[Data shown — start]

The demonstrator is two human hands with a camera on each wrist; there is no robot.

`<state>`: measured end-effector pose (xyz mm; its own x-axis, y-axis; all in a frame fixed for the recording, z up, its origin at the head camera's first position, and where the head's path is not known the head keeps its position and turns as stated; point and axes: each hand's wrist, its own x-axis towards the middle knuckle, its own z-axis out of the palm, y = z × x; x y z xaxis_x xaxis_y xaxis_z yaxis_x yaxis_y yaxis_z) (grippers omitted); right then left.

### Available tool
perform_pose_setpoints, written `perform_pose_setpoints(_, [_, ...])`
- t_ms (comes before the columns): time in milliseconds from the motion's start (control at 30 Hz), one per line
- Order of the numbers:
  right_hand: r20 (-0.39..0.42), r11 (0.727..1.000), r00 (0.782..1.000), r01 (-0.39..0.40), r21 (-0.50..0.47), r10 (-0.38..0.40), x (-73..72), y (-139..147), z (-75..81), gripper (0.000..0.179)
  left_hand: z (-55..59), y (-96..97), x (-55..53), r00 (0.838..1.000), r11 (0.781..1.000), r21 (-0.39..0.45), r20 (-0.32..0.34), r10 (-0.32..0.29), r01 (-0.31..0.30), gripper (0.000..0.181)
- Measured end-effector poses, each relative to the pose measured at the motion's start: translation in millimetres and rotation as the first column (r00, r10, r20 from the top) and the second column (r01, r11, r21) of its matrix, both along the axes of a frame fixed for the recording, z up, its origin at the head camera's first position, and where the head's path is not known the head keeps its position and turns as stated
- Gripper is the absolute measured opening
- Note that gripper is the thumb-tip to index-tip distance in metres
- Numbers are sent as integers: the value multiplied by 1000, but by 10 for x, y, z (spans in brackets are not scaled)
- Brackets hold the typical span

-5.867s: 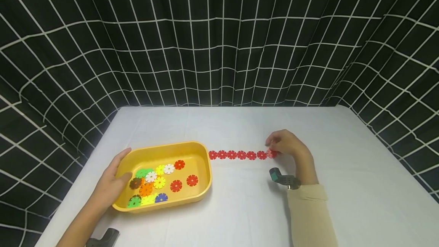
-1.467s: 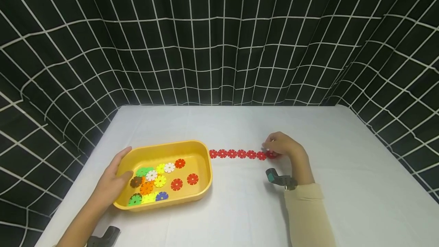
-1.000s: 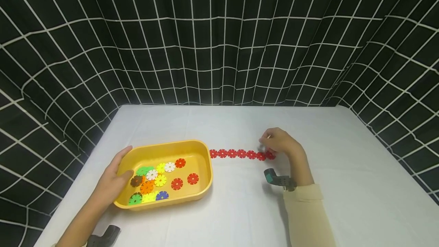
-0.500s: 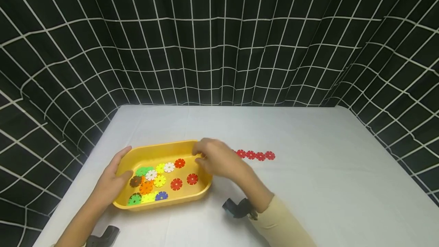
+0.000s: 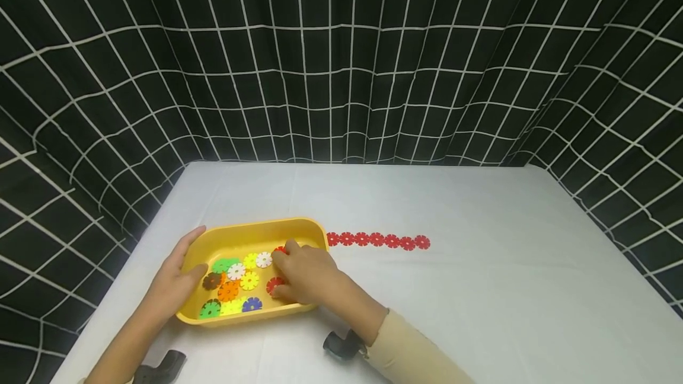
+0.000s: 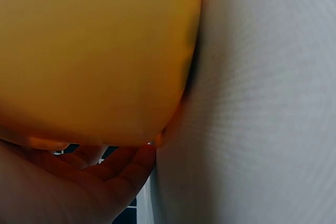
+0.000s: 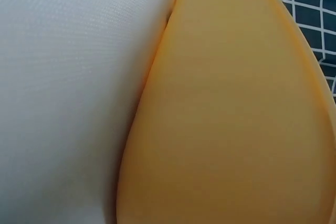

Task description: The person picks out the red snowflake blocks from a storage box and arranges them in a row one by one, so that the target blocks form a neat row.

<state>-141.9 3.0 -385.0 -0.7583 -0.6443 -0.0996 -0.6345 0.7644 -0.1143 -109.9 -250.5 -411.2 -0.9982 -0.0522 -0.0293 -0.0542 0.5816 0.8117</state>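
A yellow plastic tray [image 5: 256, 228] holds several notched, flower-shaped plastic discs. My left hand [image 5: 173, 280] grips its left end, thumb over the rim and fingers along the outside; in the left wrist view the fingers [image 6: 121, 177] lie against the outer wall. My right hand [image 5: 309, 274] reaches into the tray's right half, thumb and index finger spread apart. The thumb is by a red disc [image 5: 274, 285]; the index finger partly covers another red disc [image 5: 280, 249]. Whatever lies under the palm is hidden. A row of red discs [image 5: 377, 239], seemingly linked, extends right from the tray.
Green discs [image 5: 210, 309], a blue disc [image 5: 252, 304], white, yellow, orange and brown ones lie in the tray's left and middle. The white-covered table [image 5: 480, 289] meets a black cloth with a white grid [image 5: 341, 76] at its back and sides.
My right hand has left the right end of the red row and moved left into the tray. The last red disc there stays in the row. My left hand has kept its grip.
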Motion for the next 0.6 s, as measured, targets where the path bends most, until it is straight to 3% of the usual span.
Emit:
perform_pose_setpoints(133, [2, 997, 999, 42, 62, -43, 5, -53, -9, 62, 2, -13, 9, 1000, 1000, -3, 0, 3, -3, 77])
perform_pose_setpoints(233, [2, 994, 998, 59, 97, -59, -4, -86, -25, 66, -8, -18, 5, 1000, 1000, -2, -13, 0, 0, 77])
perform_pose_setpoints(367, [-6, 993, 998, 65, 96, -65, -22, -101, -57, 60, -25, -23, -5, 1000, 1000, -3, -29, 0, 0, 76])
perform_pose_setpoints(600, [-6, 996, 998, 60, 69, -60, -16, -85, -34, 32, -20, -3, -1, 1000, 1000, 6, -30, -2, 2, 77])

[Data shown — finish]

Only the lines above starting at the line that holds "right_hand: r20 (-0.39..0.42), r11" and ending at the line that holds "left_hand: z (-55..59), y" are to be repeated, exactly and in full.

  right_hand: r20 (-0.39..0.42), r11 (0.727..1.000), r00 (0.782..1.000), r01 (-0.39..0.40), r21 (-0.50..0.47), r10 (-0.38..0.40), x (-73..72), y (-139..147), z (-75..81), gripper (0.000..0.179)
  left_hand: z (-55..59), y (-96..97), x (-55..53), r00 (0.838..1.000), r11 (0.781..1.000), r21 (-0.39..0.45), r20 (-0.32..0.34), r10 (-0.32..0.29), r01 (-0.31..0.30), gripper (0.000..0.181)

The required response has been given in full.